03/06/2012 - cyclisme-dopage.com - Marc Kluszczynski



L'instant de la rédemption

Tour de France 2010 : souffrant de douleurs aux côtes à cause de plusieurs chutes en première semaine, David Millar est largué dès les premiers kilomètres de l'étape Morzine -St Jean de Maurienne.
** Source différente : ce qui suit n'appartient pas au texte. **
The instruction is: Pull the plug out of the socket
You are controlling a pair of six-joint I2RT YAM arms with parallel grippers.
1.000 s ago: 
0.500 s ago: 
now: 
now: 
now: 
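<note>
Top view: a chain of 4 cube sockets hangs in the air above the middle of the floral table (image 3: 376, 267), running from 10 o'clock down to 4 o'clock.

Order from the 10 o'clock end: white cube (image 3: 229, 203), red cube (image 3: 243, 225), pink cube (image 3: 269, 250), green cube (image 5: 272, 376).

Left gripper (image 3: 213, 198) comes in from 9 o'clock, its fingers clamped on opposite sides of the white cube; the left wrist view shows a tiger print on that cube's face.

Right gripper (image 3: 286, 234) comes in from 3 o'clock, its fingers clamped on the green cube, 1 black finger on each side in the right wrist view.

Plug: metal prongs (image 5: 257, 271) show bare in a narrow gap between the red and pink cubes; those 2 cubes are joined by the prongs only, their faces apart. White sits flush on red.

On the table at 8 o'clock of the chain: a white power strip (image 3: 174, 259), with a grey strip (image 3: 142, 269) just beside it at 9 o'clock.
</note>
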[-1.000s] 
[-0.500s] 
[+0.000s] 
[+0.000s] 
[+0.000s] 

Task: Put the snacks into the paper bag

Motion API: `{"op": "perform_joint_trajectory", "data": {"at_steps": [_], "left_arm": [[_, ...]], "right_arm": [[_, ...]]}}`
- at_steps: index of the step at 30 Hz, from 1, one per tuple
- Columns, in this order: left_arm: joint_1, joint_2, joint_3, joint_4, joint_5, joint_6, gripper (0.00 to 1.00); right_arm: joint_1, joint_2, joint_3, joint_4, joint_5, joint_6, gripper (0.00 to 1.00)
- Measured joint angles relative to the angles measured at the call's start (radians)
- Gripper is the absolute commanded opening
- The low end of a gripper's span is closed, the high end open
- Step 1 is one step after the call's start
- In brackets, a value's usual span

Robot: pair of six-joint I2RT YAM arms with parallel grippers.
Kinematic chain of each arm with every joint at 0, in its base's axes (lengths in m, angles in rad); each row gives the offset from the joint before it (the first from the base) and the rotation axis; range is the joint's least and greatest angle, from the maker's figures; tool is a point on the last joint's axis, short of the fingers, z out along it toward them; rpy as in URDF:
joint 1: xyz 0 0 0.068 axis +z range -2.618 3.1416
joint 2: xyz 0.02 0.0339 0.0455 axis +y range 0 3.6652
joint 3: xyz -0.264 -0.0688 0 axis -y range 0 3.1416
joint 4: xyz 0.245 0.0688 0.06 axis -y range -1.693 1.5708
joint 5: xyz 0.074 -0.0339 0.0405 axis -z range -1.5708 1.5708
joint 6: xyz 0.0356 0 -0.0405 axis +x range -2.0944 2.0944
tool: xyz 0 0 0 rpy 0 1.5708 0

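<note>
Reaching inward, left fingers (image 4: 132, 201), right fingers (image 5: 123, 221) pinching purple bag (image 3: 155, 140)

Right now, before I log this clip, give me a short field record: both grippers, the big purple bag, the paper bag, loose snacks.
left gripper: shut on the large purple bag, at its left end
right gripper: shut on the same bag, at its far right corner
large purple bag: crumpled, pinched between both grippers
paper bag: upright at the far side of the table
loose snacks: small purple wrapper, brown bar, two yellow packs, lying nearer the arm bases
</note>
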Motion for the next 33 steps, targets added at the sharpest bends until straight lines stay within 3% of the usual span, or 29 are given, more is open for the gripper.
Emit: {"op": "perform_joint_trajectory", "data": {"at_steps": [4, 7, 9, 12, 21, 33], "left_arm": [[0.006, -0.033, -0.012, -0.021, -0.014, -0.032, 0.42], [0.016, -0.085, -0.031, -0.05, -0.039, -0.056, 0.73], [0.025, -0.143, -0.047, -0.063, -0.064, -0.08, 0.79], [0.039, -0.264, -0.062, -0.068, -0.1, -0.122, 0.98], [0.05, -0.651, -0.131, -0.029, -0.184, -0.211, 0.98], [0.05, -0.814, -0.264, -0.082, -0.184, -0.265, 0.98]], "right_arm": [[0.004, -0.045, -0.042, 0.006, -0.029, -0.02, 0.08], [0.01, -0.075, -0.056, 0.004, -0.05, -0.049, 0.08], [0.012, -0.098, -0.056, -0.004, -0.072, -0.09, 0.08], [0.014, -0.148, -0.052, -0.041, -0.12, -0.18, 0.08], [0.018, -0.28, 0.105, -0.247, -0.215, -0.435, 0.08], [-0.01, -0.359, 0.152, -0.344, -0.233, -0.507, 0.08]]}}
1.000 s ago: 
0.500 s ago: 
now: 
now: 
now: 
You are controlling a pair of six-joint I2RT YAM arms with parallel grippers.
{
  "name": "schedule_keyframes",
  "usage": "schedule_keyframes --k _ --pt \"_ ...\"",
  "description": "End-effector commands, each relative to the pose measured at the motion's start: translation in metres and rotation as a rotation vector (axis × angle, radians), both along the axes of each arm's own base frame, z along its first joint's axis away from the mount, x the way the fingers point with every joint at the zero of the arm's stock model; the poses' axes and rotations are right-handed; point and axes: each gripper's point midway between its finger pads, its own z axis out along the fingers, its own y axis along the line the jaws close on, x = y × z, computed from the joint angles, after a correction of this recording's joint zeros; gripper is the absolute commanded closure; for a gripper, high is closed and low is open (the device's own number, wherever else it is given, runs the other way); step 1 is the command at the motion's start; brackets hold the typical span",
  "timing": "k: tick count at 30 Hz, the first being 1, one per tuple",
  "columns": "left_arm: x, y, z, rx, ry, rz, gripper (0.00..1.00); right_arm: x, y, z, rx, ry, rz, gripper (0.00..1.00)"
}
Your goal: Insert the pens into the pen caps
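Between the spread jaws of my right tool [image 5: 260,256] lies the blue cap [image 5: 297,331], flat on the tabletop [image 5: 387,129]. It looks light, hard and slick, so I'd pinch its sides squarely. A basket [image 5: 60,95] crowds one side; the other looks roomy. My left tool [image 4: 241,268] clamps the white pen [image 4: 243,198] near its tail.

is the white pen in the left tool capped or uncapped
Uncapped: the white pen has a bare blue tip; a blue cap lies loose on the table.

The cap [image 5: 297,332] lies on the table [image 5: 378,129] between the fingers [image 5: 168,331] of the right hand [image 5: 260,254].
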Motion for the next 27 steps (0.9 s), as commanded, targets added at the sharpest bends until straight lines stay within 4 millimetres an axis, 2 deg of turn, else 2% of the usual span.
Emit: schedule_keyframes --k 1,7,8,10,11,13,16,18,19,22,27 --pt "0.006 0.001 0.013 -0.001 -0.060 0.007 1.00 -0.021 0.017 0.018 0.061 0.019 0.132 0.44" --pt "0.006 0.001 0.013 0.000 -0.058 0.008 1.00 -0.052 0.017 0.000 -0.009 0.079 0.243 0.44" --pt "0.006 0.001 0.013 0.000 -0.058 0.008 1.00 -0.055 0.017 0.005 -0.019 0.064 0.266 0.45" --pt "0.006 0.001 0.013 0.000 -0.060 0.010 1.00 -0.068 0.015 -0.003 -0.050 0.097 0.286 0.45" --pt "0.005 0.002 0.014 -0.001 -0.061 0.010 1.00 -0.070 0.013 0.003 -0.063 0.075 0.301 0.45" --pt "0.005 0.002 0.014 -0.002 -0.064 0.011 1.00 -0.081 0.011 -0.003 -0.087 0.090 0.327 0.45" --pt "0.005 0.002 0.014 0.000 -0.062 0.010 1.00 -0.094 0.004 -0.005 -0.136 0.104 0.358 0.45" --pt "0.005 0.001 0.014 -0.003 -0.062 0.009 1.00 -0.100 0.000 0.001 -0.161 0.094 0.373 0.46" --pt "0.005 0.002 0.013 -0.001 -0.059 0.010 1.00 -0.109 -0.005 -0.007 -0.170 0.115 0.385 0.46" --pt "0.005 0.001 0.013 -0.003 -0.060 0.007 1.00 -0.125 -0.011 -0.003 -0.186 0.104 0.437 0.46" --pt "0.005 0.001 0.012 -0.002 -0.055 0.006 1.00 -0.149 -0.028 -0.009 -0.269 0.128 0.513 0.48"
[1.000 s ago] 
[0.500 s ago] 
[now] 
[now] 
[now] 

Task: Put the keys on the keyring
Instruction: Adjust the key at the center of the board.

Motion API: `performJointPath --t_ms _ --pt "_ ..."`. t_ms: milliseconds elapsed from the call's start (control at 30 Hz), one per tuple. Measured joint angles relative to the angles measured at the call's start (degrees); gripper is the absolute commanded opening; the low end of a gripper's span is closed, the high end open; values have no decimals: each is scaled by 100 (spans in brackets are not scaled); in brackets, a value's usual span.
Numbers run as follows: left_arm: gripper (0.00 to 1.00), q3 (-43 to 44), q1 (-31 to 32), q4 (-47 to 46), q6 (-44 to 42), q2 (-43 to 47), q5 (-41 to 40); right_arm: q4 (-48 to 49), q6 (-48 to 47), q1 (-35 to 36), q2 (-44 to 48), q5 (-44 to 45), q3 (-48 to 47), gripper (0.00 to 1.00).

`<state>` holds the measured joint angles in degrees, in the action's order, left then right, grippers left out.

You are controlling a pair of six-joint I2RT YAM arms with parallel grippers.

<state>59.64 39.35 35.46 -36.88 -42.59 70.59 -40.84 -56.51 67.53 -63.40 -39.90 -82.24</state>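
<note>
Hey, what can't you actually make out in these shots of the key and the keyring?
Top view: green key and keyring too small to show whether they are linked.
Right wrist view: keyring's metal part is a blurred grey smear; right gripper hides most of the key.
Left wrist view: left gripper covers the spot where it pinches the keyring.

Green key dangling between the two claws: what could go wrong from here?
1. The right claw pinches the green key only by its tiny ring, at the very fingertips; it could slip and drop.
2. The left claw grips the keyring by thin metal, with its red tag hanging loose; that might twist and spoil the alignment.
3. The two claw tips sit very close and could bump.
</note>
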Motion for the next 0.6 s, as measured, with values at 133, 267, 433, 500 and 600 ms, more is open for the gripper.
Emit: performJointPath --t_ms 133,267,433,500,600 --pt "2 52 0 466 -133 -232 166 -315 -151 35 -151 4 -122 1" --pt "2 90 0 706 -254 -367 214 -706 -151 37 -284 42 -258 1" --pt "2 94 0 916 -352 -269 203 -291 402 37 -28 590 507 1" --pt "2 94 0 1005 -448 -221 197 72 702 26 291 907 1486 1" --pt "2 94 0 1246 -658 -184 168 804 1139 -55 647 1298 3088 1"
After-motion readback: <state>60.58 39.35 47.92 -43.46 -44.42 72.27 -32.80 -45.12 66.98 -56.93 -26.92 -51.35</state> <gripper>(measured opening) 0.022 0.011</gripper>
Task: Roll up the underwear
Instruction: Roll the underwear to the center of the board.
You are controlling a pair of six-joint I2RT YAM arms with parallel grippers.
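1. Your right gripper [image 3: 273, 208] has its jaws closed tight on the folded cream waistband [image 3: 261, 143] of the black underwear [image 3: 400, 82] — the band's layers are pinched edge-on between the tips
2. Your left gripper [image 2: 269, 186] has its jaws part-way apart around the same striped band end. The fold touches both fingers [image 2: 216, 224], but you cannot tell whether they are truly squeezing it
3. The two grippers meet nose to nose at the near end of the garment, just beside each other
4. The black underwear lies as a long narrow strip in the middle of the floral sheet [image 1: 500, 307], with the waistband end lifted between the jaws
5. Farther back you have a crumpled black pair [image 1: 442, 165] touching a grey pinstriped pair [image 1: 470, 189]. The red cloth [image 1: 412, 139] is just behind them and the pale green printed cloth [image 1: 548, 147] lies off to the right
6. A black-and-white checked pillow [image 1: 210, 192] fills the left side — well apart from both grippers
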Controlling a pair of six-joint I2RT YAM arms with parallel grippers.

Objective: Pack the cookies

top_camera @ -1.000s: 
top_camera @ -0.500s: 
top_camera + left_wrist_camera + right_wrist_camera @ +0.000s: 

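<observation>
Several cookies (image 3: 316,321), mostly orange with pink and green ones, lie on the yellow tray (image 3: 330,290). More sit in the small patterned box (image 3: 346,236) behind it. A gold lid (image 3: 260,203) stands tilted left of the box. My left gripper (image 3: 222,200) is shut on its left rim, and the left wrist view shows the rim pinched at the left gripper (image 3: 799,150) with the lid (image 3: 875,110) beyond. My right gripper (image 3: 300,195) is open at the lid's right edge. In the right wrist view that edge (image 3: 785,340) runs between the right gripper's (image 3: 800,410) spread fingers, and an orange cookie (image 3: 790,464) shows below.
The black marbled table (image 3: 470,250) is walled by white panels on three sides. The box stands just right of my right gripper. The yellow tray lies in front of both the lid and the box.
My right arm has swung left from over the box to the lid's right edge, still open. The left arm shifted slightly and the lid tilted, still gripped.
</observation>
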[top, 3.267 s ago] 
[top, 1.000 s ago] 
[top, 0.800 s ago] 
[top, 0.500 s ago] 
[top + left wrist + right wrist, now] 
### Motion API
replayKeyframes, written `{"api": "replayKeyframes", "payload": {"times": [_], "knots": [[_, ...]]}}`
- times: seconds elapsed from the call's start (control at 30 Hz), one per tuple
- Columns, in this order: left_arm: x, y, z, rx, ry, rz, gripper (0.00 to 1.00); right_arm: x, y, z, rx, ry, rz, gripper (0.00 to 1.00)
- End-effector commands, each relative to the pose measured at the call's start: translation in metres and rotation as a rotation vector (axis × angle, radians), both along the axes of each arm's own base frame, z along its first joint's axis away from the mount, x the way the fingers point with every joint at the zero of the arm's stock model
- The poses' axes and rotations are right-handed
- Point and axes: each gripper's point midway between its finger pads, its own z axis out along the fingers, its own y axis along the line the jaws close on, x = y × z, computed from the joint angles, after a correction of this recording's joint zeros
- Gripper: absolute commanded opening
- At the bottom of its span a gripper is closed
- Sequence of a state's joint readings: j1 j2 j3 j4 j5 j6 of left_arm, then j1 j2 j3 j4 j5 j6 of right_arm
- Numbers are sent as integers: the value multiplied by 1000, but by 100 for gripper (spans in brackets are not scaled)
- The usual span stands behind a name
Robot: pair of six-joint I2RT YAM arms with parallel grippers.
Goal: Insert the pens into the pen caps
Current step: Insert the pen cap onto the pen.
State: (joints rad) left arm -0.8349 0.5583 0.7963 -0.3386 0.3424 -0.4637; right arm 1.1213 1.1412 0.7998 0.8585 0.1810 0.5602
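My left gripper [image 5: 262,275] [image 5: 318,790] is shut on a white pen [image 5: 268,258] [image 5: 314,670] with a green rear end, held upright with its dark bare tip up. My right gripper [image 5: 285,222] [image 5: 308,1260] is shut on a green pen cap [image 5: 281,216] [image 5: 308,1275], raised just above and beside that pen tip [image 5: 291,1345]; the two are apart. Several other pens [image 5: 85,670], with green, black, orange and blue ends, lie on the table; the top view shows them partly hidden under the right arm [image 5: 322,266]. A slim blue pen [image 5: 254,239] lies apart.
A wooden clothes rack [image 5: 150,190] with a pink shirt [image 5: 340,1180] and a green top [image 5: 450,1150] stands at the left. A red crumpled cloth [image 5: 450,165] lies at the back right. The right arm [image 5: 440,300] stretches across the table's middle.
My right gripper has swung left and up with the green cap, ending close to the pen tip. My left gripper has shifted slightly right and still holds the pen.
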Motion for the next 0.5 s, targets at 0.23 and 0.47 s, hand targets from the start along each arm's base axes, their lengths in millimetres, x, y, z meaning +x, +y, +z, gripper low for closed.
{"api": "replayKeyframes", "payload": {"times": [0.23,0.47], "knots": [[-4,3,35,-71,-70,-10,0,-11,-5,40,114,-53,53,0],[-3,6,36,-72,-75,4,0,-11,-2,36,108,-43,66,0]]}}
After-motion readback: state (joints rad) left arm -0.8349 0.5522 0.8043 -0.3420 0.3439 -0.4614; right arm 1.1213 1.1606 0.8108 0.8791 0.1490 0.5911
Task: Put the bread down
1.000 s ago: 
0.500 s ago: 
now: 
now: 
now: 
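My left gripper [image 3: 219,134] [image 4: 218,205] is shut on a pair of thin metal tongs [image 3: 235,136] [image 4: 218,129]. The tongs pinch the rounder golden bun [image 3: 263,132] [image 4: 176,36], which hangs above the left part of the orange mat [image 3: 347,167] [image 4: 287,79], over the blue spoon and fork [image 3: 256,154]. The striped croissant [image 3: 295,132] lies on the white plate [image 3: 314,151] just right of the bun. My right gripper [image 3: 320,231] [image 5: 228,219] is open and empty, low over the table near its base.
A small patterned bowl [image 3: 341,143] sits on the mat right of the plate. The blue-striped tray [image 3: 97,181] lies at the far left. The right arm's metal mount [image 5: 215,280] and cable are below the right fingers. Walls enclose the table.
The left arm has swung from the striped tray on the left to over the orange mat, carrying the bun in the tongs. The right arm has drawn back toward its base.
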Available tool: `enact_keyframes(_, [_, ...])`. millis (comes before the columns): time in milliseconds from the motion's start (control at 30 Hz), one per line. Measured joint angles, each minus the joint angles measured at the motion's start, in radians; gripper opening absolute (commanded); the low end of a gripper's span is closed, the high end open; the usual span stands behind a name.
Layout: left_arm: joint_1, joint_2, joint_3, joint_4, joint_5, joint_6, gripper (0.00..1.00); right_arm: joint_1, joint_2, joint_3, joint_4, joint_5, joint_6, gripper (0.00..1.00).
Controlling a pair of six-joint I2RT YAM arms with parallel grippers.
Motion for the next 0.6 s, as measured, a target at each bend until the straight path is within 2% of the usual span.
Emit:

En difficulté dans le col de la Colombière, l'étape devient vite un véritable calvaire, surtout qu'il a refusé de prendre des antalgiques. Se souvenant de son abandon en 2001, un peu plus loin dans le col de La Madeleine, il veut absolument terminer l'étape pour se prouver qu'il n'est plus le coureur dopé des années 2000, celui de l'époque Cofidis. C'est le passage obligé pour mériter la rédemption. Il avait intégré l'équipe nordiste, créée par Cyrille Guimard, en 1997, après avoir passé 2 ans au Vélo-Club St Quentin où la plus grosse difficulté était de surmonter la solitude. Le dopage était très répandu dans le plus grand club français amateur et Martial Gayant, directeur sportif, l'en tenait éloigné. Millar y côtoyait de vieux amateurs de carrière qui refusaient d'être cultivateurs, bistrotiers ou chauffeurs de taxi. Il est peut-être le dernier cycliste anglais à avoir suivi la filière classique de l'exil en France (comme Tom Simpson, Sean Yates, ou Paul Kimmage) ou en Belgique car le cyclisme n'existait pas en Angleterre ! Et les grosses équipes anglo-saxonnes (Sky, Green Edge) ou américaines post US Postal ou Discovery Channel comme HTC-HighRoad, ou Garmin ne seront créées que plus tard. L'exposition à la culture du dopage est donc encore forte pour Millar car aucune équipe n'affiche de conviction antidopage comme il en existe actuellement.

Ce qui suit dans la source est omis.